### Task directions
Return only the lines from the one containing "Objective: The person" to the end of the material, with each one exactly as it appears.

### Dataset extract
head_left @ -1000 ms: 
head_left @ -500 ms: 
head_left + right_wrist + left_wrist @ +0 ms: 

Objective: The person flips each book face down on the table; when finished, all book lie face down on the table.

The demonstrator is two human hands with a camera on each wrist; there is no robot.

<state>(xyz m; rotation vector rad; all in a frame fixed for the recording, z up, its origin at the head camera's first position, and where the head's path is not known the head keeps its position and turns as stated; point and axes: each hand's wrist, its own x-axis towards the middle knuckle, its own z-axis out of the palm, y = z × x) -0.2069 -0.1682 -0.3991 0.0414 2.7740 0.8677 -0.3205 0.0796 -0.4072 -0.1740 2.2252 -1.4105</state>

### Exercise result
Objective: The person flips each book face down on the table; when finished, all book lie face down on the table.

The demonstrator is two human hands with a camera on each wrist; there is no robot.

<state>(xyz m; rotation vector rad; all in a frame fixed for the recording, z up, its origin at the head camera's first position, and where the head's path is not known the head keeps its position and turns as stated; point and axes: each hand's wrist, its own x-axis towards the middle knuckle, its own z-axis out of the palm, y = z × x) -0.2069 -0.1682 -0.3991 0.0414 2.7740 0.8677 -0.3205 0.0796 -0.4072 -0.1740 2.2252 -1.4105</state>

There's nothing left to add to the answer.